The reaction of the French state, especially compared to the previous national states of emergency of the 1950s and 1960s, seems out of all proportion to the terror threat it cites as justification for upending the constitution and suppressing democratic rights.
The longest of the three states of emergency imposed during the Algerian war lasted eight months. These emergencies—as the war began in 1955, after the 1958 coup d'état, and after the failed putsch of the Algiers generals in 1961—came amid a war that claimed hundreds of thousands of lives and involved the mobilization of millions of soldiers. And while they served to repress working class opposition to the war, the 1958 and 1961 emergencies were also aimed against insurrections by powerful sections of the French armed forces, which had international support, notably in the fascist Franco regime in Spain, and felt the government was capitulating to anti-war sentiment in the working class.

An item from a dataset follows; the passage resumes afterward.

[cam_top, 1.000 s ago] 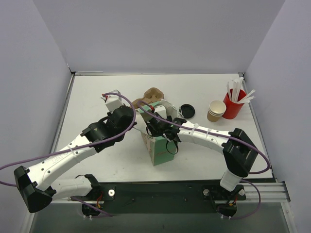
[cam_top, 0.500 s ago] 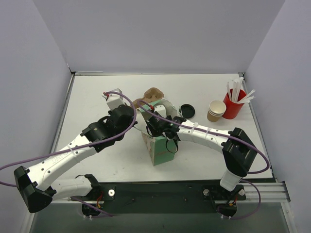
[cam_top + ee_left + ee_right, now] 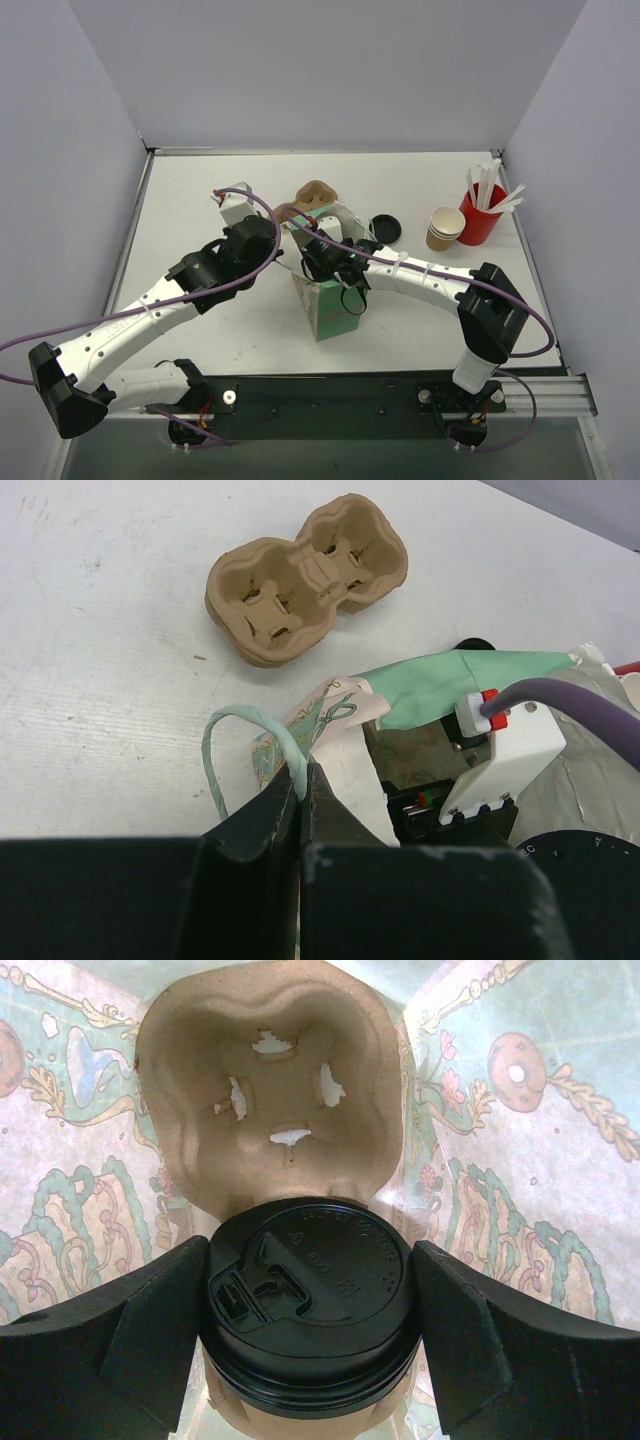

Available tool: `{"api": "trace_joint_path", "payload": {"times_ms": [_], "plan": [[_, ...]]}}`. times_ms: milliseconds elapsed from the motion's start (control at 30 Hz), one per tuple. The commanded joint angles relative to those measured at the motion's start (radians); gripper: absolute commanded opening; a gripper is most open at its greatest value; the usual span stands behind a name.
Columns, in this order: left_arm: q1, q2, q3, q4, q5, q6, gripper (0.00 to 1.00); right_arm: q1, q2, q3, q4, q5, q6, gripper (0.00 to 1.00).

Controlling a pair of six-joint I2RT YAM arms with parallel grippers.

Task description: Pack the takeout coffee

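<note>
Black-lidded takeout coffee (image 3: pixel 305 1305) clamped in right hand (image 3: pixel 310 1260), left hand (image 3: pixel 303 783) pinching bag handle (image 3: pixel 245 713).

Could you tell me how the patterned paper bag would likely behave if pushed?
Probably floppy: the thin paper bag creases where the left gripper pinches its rim. Likely light and apt to tip, being tall and narrow, though the pulp carrier inside may steady it.

This is a robotics lab test cell: plain pale walls (image 3: pixel 330 70) box in a white table (image 3: pixel 180 190), and a left arm (image 3: pixel 150 312) and a right arm (image 3: pixel 430 282) trailing purple cables (image 3: pixel 90 322) are bolted to a black rail (image 3: pixel 330 400) at its near edge.
</note>
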Motion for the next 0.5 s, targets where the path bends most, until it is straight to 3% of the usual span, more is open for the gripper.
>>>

Attacks like the Charlie Hebdo killings, the November 13 attacks and last week’s atrocity in Nice were carried out under unclear circumstances by handfuls of terrorists, in most cases known to French intelligence. While they claimed a horrific toll of over 200 lives, this pales in comparison to the mass slaughter conducted during the Algerian war. Yet today’s state of emergency has already lasted longer, and the PS clearly intends to maintain it into the indefinite future.
What is driving this hysterical, anti-democratic reaction is, in the final analysis, escalating social and political opposition in the working class. A central task facing workers, as this opposition develops and takes ever more politically conscious forms, is the defense of democratic rights against the drive to dictatorship by a ruling class presiding over a bankrupt capitalist order.